Saturday, July 31, 2010

Carbonado, Graphs, FUSE, Merge-Join and assorted stuff

This month in tech... before that, here's a testimonial for an open source project that you can't beat:

You could've been rich - My mother

Moving on, I heard about a persistence API called Carbonado on the Voldemort forums. It's an open source project from the Amazon guys. It's a no frills (read clean and simple) layer that works with Berkley DB and JDBC. It's even blessed by the BDB guys as a nicer layer on top of BDB.

Here's a decent presentation on graph algorithms from the Hadoop summit. Not very detailed, more like best practices and hints. And here's a nice illustration of PageRank using Javascript.

An interesting thread going on between the Hotspot GC team and a HBase engineer facing some GC problems. Have a look at the new generation sizes they've used for some deployments, it was new to me.

If you want to OD on JVM options, there's a list for that too.

Some folks playing with the userland filesystem in Unix - FUSE. Voldemort, Github and all sorts of funny stuff as Filesystems. Reminds me of GDrive.

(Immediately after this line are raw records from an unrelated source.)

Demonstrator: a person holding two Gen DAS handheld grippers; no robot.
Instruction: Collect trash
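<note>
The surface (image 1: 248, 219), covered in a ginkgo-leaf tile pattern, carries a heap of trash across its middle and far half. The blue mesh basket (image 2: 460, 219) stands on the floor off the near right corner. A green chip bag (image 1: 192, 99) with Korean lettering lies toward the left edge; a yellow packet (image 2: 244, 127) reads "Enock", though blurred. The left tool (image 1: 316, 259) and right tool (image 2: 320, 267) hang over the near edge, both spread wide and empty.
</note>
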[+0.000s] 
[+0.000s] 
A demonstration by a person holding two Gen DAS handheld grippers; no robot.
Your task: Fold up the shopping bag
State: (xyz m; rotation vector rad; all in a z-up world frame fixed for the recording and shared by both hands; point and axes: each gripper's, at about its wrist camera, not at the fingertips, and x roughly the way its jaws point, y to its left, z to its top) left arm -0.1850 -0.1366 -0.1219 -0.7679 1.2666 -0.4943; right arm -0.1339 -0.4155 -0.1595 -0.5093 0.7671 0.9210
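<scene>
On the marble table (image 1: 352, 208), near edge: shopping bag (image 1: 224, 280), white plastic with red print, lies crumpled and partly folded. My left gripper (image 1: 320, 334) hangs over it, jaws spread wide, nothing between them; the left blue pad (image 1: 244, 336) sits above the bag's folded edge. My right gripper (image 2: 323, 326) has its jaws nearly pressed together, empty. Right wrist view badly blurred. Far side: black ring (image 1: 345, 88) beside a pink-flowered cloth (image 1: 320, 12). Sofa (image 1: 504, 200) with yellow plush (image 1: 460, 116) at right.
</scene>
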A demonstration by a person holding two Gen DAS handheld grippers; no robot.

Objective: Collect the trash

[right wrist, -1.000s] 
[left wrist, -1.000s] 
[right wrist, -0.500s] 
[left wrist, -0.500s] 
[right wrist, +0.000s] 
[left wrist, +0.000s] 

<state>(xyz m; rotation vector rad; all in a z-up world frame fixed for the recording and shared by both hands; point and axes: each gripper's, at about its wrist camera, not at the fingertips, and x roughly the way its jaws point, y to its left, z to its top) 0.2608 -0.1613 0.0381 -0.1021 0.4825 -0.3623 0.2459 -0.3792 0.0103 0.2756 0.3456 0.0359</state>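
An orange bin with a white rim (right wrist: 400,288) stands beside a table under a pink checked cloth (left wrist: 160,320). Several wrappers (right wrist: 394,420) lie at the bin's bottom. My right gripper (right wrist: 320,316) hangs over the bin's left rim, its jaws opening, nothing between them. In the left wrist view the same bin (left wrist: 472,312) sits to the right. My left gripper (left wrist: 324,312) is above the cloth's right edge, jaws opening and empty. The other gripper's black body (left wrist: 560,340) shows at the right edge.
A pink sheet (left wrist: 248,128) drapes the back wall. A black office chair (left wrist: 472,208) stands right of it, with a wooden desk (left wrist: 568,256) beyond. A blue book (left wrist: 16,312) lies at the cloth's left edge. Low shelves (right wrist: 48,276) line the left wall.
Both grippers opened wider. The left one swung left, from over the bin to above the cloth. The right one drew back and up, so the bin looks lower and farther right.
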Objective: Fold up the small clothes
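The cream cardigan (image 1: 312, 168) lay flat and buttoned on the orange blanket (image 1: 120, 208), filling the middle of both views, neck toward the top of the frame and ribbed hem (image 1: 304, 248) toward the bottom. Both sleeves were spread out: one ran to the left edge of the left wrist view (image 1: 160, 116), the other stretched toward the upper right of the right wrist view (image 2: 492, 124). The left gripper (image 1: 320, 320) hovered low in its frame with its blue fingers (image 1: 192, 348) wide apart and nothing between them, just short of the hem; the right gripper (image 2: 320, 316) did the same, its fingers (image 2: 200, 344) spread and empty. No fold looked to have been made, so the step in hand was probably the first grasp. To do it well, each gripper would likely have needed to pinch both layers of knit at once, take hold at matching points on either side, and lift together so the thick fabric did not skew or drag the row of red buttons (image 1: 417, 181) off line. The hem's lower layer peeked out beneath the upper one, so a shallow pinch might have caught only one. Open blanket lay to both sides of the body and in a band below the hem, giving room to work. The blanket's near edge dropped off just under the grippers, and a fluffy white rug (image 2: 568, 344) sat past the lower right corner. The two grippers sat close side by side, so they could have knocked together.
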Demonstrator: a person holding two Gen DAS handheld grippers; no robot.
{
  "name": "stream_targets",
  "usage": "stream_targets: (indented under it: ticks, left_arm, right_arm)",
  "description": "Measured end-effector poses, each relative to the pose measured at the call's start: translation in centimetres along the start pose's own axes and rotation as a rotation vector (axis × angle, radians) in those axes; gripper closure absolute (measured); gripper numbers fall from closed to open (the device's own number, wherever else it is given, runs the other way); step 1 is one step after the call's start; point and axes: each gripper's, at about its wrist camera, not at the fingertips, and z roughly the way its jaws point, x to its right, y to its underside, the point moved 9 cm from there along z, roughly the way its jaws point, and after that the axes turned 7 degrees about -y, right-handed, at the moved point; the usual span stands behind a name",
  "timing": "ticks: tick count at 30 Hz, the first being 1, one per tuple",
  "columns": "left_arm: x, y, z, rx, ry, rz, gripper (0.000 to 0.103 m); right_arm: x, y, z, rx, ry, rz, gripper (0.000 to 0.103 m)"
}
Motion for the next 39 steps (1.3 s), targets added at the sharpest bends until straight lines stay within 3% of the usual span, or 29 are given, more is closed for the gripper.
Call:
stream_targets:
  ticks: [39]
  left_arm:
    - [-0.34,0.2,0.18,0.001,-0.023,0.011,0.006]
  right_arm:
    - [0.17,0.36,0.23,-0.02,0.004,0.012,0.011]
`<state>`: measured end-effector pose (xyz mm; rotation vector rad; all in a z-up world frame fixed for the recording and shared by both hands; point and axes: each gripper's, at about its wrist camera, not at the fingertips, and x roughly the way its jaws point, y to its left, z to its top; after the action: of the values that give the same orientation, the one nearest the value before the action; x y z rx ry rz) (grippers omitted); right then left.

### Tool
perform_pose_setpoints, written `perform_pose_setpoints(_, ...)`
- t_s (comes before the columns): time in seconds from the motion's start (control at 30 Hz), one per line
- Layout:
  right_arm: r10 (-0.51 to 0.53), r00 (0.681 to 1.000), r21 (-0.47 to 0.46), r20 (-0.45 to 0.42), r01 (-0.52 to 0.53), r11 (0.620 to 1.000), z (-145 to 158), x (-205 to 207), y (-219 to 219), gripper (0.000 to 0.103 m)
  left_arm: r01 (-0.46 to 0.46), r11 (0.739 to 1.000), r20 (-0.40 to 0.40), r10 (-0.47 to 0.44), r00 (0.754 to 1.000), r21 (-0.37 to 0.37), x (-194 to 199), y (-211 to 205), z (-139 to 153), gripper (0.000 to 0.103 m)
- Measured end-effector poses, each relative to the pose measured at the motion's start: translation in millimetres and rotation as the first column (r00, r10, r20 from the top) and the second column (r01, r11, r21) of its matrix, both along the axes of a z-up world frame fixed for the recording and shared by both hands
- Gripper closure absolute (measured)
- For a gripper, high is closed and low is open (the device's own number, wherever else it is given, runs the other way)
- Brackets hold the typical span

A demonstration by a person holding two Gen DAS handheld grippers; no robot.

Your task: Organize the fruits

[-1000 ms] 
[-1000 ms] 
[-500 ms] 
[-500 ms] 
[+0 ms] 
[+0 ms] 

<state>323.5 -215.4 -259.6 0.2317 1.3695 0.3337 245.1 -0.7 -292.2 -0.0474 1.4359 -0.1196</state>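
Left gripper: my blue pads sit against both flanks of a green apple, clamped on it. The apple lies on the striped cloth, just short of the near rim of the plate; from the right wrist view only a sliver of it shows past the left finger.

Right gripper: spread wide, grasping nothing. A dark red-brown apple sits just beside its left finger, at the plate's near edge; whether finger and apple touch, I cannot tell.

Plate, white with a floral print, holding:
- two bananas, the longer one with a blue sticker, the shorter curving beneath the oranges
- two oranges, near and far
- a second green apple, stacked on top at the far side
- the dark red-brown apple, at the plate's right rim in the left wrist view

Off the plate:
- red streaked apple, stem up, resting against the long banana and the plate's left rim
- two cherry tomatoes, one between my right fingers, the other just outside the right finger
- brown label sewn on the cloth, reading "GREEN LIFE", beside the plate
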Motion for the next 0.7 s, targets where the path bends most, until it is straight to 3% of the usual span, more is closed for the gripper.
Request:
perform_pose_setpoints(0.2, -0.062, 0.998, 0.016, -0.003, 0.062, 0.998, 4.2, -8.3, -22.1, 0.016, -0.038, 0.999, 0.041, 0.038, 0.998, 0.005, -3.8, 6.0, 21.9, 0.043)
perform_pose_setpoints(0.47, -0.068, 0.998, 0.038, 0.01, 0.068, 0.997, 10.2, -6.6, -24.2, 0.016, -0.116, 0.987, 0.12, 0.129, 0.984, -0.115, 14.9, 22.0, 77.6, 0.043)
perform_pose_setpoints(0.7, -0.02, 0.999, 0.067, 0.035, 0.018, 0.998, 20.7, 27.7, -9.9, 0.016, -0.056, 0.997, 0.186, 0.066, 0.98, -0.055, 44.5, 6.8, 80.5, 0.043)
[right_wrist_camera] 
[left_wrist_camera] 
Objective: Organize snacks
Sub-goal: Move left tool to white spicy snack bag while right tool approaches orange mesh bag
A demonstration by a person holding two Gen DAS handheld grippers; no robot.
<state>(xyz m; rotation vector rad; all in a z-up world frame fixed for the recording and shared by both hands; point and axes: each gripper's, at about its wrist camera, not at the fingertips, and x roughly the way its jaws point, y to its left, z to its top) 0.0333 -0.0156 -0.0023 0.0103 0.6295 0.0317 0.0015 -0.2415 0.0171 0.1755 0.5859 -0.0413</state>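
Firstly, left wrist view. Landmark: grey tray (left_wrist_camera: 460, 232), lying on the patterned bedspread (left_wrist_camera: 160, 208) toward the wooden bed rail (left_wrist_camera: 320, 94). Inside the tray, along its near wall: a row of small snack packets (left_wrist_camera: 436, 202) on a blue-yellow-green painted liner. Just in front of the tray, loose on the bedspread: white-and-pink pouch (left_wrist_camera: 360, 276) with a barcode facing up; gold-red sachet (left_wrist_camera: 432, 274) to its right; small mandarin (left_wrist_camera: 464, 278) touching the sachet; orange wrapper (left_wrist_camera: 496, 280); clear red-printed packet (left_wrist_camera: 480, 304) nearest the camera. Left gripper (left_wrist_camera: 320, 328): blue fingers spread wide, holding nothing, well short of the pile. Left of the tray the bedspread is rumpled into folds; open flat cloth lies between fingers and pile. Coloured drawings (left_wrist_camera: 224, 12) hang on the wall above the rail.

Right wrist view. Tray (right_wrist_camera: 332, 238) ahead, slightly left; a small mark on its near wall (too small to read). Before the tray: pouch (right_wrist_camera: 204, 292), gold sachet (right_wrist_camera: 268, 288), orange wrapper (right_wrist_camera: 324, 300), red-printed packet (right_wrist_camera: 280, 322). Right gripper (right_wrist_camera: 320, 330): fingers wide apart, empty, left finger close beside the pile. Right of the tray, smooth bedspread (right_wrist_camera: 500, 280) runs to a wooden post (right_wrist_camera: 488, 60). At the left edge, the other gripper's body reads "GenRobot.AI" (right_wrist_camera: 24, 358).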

NoSQL systems are notorious for not being able to do simple Joins. Their answer is Map-Reduce. For running multi-attribute filtering, there's Merge-Join. Google's App Engine which is like a poor man's data store suggests the same (slide 30). I am skeptical of such queries that run on a cluster of machines, without any indexes, burning CPU on all machines, moving data back and forth. Can't imagine what it does to latency.

Tuesday, July 27, 2010

Overheard in a coffee shop: "A few yrs ago I was young and restless. Now I'm just old and breathless most of the time".

Sunday, July 25, 2010

Apache Cassandra for first timers

I wanted to get a feel for how Apache Cassandra works, so I downloaded and installed (just copied) the files. I decided to run the single node test. Here's what I did on my Windows 7 laptop:

1) Download and unzip the latest Cassandra zip file to some folder - D:\Dump\apache-cassandra-0.6.3
2) Open a command prompt at the main Cassandra directory and type - bin\cassandra.bat
3) That's it! You have a single node server that is running with the defaults. It creates and starts logging to some default location. In my case it was - D:\var\lib\cassandra\

Now, I wasn't too happy with the default Keyspace configuration - this is the "schema". So, I shut down the server, deleted the log directory and modified the configuration file in conf\storage-conf.xml. I simplified the Keyspace to 2 simple sub-sets - a column family called Message and a super column family called Car.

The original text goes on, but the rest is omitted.